____ DATA
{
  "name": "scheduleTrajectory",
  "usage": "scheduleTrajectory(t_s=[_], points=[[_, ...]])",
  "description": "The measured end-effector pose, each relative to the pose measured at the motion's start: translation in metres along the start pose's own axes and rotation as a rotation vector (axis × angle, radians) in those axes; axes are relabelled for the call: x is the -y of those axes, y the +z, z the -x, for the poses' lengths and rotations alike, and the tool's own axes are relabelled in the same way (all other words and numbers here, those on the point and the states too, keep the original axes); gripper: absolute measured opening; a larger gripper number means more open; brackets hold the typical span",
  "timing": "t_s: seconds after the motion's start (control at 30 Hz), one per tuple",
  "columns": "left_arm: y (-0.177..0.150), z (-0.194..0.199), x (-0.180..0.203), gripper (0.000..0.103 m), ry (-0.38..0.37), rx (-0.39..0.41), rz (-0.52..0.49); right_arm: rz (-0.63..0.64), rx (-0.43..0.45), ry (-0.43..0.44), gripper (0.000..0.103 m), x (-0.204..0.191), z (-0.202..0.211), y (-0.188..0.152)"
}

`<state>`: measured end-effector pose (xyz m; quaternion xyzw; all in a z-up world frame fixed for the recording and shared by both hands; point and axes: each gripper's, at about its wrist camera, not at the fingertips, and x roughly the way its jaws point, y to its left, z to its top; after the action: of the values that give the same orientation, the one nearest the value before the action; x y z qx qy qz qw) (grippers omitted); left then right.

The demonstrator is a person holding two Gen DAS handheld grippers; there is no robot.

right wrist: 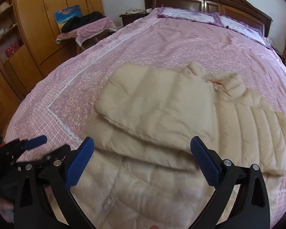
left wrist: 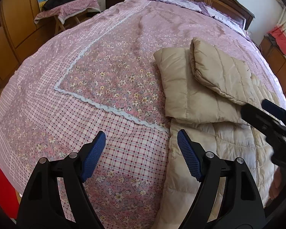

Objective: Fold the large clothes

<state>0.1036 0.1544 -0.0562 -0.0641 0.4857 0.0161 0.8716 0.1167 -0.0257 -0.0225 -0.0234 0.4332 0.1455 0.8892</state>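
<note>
Both tongs, left (left wrist: 141, 154) and right (right wrist: 142, 160), gape wide and empty over the blurred beige jacket (right wrist: 162, 114), its hem cut off below.

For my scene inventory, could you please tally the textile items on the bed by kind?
Beige padded jacket: 1
Pink floral bedspread: 1
Purple-trimmed pillows: 2
Total: 4

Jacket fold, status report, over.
Left gripper open, empty. Right gripper open, empty. Jacket on bed, sleeves folded in. Nothing in the way.
</note>
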Motion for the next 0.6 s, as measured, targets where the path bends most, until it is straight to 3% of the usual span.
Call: scheduleTrajectory(t_s=[0.17,0.3,0.53,0.6], points=[[-0.001,0.0,-0.003,0.077,-0.008,0.006,0.016,0.018,-0.023,-0.009,0.091,-0.01,-0.023,0.009],[-0.001,0.0,-0.007,0.077,-0.009,0.009,0.021,0.026,-0.066,-0.039,0.062,-0.01,-0.038,0.007],[-0.002,-0.005,-0.005,0.077,-0.016,-0.002,0.031,0.006,-0.085,0.006,0.03,-0.002,-0.045,0.0],[-0.001,-0.005,-0.002,0.077,-0.018,-0.001,0.028,-0.007,-0.069,0.033,0.01,0.002,-0.039,0.0]])
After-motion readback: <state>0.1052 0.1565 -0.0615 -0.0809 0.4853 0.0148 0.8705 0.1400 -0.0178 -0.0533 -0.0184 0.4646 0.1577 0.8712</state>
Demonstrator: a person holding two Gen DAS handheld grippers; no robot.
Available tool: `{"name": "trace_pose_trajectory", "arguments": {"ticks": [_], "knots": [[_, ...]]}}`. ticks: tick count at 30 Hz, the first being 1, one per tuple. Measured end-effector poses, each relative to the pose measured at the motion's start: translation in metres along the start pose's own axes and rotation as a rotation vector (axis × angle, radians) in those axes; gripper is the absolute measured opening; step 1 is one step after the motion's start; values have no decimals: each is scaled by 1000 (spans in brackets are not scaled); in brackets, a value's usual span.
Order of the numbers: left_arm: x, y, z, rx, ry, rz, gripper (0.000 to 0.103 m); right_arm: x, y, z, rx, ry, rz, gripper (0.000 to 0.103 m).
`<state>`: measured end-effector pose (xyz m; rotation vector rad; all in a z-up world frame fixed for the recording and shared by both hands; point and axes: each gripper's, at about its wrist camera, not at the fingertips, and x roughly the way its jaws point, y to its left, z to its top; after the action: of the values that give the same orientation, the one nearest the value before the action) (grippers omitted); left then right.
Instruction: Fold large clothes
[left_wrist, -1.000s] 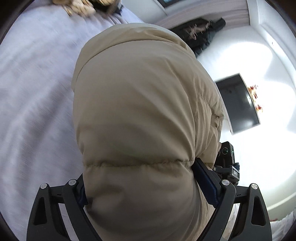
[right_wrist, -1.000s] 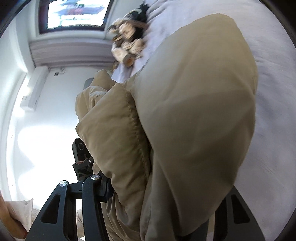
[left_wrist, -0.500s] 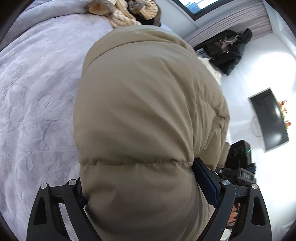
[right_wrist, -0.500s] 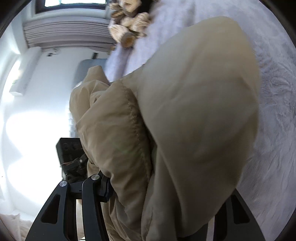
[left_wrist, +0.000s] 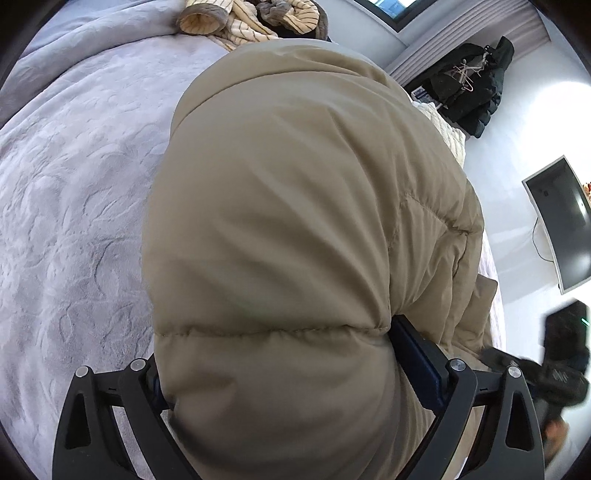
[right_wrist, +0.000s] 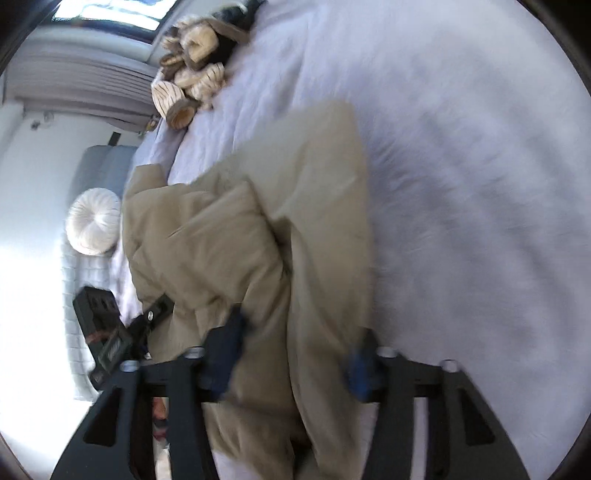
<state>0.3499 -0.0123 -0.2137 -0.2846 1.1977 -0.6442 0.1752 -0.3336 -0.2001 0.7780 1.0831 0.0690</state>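
Note:
A beige puffer jacket (left_wrist: 295, 221) fills the left wrist view, bulging between the fingers of my left gripper (left_wrist: 280, 354), which is shut on a thick fold of it above the bed. In the right wrist view the jacket (right_wrist: 258, 240) lies bunched on the lilac bedspread (right_wrist: 461, 184). My right gripper (right_wrist: 291, 354) stands with its jaws apart around the jacket's near edge; the blue pads (right_wrist: 225, 350) are clear of the cloth and blurred.
A pile of striped knitwear (left_wrist: 251, 18) lies at the far edge of the bed, also in the right wrist view (right_wrist: 188, 85). A round white cushion (right_wrist: 94, 221), dark coats on a rack (left_wrist: 469, 85) and a wall monitor (left_wrist: 561, 221) stand beyond the bed.
The jacket has come down onto the bed. My right gripper has opened and drawn back from the fold it held. My left gripper keeps its hold.

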Motion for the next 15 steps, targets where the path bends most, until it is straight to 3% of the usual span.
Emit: {"name": "trace_pose_trajectory", "arguments": {"ticks": [2,5,8,10,13,15], "knots": [[-2,-9,-6,4,-1,7,98,-18,15,-5,-40,-37,-10,25],[-5,-7,-17,16,-3,30,98,-23,47,-17,-116,-34,49,19],[-20,-25,-17,33,-9,94,98,-3,58,-34,-187,11,-26,17],[-41,-36,-18,71,-45,136,97,14,47,-42,-176,36,-74,11],[-81,-58,-19,168,-131,120,95,20,38,-46,-158,32,-93,9],[-98,-80,-15,242,-167,52,95,20,29,-48,-133,29,-74,9]]}}
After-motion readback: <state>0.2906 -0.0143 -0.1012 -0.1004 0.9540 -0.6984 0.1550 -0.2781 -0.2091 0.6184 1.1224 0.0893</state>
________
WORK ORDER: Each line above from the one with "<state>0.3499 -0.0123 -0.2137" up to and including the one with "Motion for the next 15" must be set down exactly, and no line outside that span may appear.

TASK OUTPUT:
<state>0.3499 -0.0123 -0.2137 -0.2846 1.1977 -0.6442 0.1752 -0.3336 -0.2001 0.7780 1.0831 0.0690</state>
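Note:
A beige puffer jacket (left_wrist: 295, 221) fills the left wrist view, bulging between the fingers of my left gripper (left_wrist: 280, 354), which is shut on a thick fold of it above the bed. In the right wrist view the jacket (right_wrist: 258, 240) lies bunched on the lilac bedspread (right_wrist: 461, 184). My right gripper (right_wrist: 291, 354) stands with its jaws apart around the jacket's near edge; the blue pads (right_wrist: 225, 350) are clear of the cloth and blurred.
A pile of striped knitwear (left_wrist: 251, 18) lies at the far edge of the bed, also in the right wrist view (right_wrist: 188, 85). A round white cushion (right_wrist: 94, 221), dark coats on a rack (left_wrist: 469, 85) and a wall monitor (left_wrist: 561, 221) stand beyond the bed.
The jacket has come down onto the bed. My right gripper has opened and drawn back from the fold it held. My left gripper keeps its hold.
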
Motion for the next 15 steps, targets where the path bends most, until it is straight to 3% of the usual span.

Output is finished, and nothing else is required.